▶ **Instructions to follow**: State how many lines of the material below contain the word "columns". Add nothing else.
□ □ □ □ □
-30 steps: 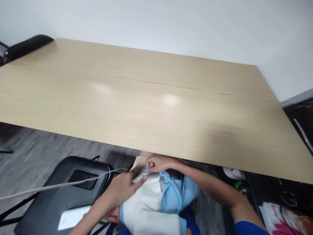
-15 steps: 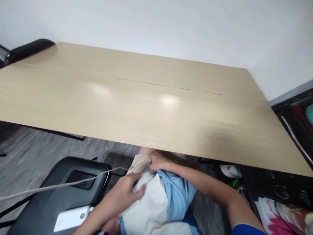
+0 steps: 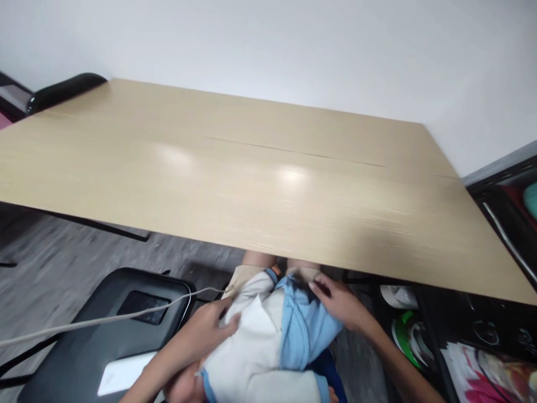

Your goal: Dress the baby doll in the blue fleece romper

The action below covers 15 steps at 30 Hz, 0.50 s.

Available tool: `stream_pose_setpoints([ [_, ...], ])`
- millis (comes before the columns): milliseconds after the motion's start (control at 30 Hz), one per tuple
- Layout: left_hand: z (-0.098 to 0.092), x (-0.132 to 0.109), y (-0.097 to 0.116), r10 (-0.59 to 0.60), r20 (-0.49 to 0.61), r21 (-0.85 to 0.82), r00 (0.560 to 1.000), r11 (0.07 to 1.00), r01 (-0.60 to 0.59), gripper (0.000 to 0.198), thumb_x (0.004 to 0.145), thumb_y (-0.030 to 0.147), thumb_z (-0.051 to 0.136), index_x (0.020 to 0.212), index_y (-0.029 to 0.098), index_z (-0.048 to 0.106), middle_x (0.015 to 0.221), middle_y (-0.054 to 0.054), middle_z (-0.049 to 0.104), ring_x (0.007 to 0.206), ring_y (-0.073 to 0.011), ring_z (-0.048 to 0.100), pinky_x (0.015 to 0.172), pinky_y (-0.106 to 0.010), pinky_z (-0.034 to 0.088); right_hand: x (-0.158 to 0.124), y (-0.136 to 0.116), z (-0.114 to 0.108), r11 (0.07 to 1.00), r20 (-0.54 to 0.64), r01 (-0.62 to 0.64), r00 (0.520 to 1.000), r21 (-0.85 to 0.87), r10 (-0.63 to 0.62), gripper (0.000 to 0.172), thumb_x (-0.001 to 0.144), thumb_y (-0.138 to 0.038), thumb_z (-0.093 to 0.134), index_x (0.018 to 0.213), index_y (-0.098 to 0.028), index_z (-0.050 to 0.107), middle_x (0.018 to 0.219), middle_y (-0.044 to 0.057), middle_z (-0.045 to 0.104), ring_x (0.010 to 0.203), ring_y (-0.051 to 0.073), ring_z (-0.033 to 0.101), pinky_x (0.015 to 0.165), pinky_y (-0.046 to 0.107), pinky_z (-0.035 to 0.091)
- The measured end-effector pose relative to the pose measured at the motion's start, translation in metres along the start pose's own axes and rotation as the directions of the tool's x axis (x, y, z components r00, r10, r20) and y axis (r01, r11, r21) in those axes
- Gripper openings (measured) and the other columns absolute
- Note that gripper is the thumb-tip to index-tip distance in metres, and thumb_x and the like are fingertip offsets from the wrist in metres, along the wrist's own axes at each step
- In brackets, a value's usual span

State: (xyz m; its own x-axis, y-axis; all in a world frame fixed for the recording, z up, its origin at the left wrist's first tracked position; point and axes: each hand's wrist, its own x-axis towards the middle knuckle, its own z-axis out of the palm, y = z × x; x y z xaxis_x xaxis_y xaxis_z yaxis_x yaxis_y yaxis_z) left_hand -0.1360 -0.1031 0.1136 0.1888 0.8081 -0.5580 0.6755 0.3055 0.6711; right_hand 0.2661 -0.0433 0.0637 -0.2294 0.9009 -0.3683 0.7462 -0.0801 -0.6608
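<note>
Across my lap lies a small doll-like figure in a white top [image 3: 251, 336] with blue trim and blue bottoms [image 3: 308, 330]. Its head [image 3: 184, 386] is partly covered by my left forearm. My left hand [image 3: 212, 324] rests on the top's upper side, thumb apart from the fingers. At the far edge of the blue bottoms is my right hand [image 3: 338, 302], thumb and forefinger spread near the cloth, seemingly holding nothing. A thin pale cable [image 3: 126, 314] runs in from the left and ends from sight near my left hand.
A wooden table [image 3: 251, 184] stands before my knees, against a white wall. To the left, a black chair [image 3: 84, 341] carries a dark phone [image 3: 145, 307] and a white device [image 3: 126, 374]. On the right are a green-rimmed roll [image 3: 405, 338] and colourful packets [image 3: 486, 369].
My right hand has left the figure's sleeve end and moved right to the blue bottoms, its fingers loosening. An orange-toned end now shows at the sleeve cuff. My left hand has barely shifted.
</note>
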Motion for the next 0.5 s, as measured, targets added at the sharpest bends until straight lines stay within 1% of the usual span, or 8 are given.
stream_pose_setpoints([
  [67, 0.003, 0.004, -0.005, -0.02, -0.014, -0.023, 1.0, 1.0, 0.02, 0.046, 0.097, 0.065, 0.071, 0.117, 0.028, 0.088, 0.131, -0.016, 0.094, 0.127, -0.0482, 0.087, 0.107, -0.049, 0.061, -0.036, 0.016, 0.011, 0.991, -0.09, -0.058, 0.995, -0.12, 0.047, 0.04, 0.115, -0.06, 0.055, 0.116, -0.026, 0.077, 0.113, 0.014, 0.087, 0.105, 0.036, 0.086, 0.096, 0.047, 0.063],
  [133, 0.004, 0.006, -0.007, -0.023, -0.014, -0.043, 1.0, 0.999, 0.023, 0.053, 0.098, 0.07, 0.069, 0.122, 0.027, 0.088, 0.134, -0.016, 0.093, 0.128, -0.0475, 0.087, 0.106, -0.049, 0.062, -0.067, 0.032, 0.023, 0.972, -0.129, -0.127, 0.986, -0.2, 0.102, 0.038, 0.112, -0.058, 0.056, 0.114, -0.026, 0.076, 0.114, 0.017, 0.088, 0.108, 0.04, 0.088, 0.096, 0.049, 0.063],
  [167, 0.005, 0.008, -0.007, -0.022, -0.015, -0.048, 1.0, 0.999, 0.022, 0.055, 0.098, 0.072, 0.069, 0.124, 0.027, 0.088, 0.135, -0.016, 0.093, 0.127, -0.0469, 0.087, 0.105, -0.049, 0.062, -0.08, 0.04, 0.03, 0.958, -0.135, -0.189, 0.977, -0.214, 0.162, 0.038, 0.112, -0.059, 0.055, 0.113, -0.027, 0.075, 0.112, 0.017, 0.088, 0.107, 0.041, 0.089, 0.094, 0.049, 0.063],
  [233, 0.005, 0.01, -0.007, -0.018, -0.017, -0.055, 1.0, 0.998, 0.018, 0.056, 0.099, 0.072, 0.07, 0.125, 0.026, 0.088, 0.133, -0.017, 0.094, 0.123, -0.0462, 0.088, 0.103, -0.048, 0.063, -0.1, 0.052, 0.043, 0.925, -0.136, -0.314, 0.947, -0.211, 0.291, 0.041, 0.114, -0.065, 0.05, 0.117, -0.031, 0.074, 0.109, 0.015, 0.09, 0.101, 0.042, 0.091, 0.088, 0.049, 0.063],
  [300, 0.005, 0.012, -0.007, -0.01, -0.017, -0.059, 1.0, 0.998, 0.009, 0.057, 0.098, 0.072, 0.072, 0.125, 0.025, 0.089, 0.134, -0.018, 0.093, 0.123, -0.0469, 0.088, 0.103, -0.049, 0.063, -0.113, 0.059, 0.055, 0.895, -0.145, -0.409, 0.911, -0.179, 0.387, 0.045, 0.116, -0.071, 0.045, 0.122, -0.035, 0.071, 0.106, 0.013, 0.092, 0.094, 0.043, 0.092, 0.082, 0.048, 0.062],
  [333, 0.005, 0.013, -0.007, -0.004, -0.014, -0.059, 1.0, 0.998, 0.003, 0.058, 0.098, 0.072, 0.072, 0.127, 0.024, 0.088, 0.136, -0.019, 0.092, 0.125, -0.0475, 0.087, 0.105, -0.05, 0.063, -0.117, 0.061, 0.06, 0.887, -0.158, -0.436, 0.897, -0.155, 0.413, 0.047, 0.117, -0.073, 0.042, 0.123, -0.036, 0.07, 0.105, 0.013, 0.092, 0.093, 0.043, 0.092, 0.08, 0.048, 0.061],
  [433, 0.004, 0.015, -0.007, 0.001, -0.008, -0.038, 1.0, 0.999, -0.001, 0.059, 0.101, 0.074, 0.069, 0.126, 0.024, 0.088, 0.142, -0.02, 0.091, 0.129, -0.0487, 0.086, 0.107, -0.051, 0.063, -0.12, 0.059, 0.071, 0.876, -0.216, -0.476, 0.865, -0.074, 0.452, 0.047, 0.116, -0.074, 0.039, 0.113, -0.035, 0.065, 0.097, 0.014, 0.09, 0.093, 0.044, 0.092, 0.079, 0.049, 0.063],
  [500, 0.004, 0.015, -0.008, -0.008, 0.002, -0.018, 1.0, 1.0, 0.008, 0.058, 0.102, 0.075, 0.067, 0.121, 0.024, 0.088, 0.137, -0.02, 0.092, 0.126, -0.0482, 0.087, 0.104, -0.05, 0.063, -0.117, 0.056, 0.075, 0.88, -0.243, -0.474, 0.855, -0.01, 0.458, 0.043, 0.114, -0.071, 0.04, 0.105, -0.035, 0.062, 0.092, 0.013, 0.088, 0.094, 0.044, 0.092, 0.08, 0.048, 0.063],
])
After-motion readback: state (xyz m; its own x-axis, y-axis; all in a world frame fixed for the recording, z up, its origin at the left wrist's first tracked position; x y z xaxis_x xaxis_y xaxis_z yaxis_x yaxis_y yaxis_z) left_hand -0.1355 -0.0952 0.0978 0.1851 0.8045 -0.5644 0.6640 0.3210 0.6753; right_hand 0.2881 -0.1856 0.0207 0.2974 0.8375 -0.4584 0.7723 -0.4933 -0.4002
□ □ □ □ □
▶ **Written solution**: 2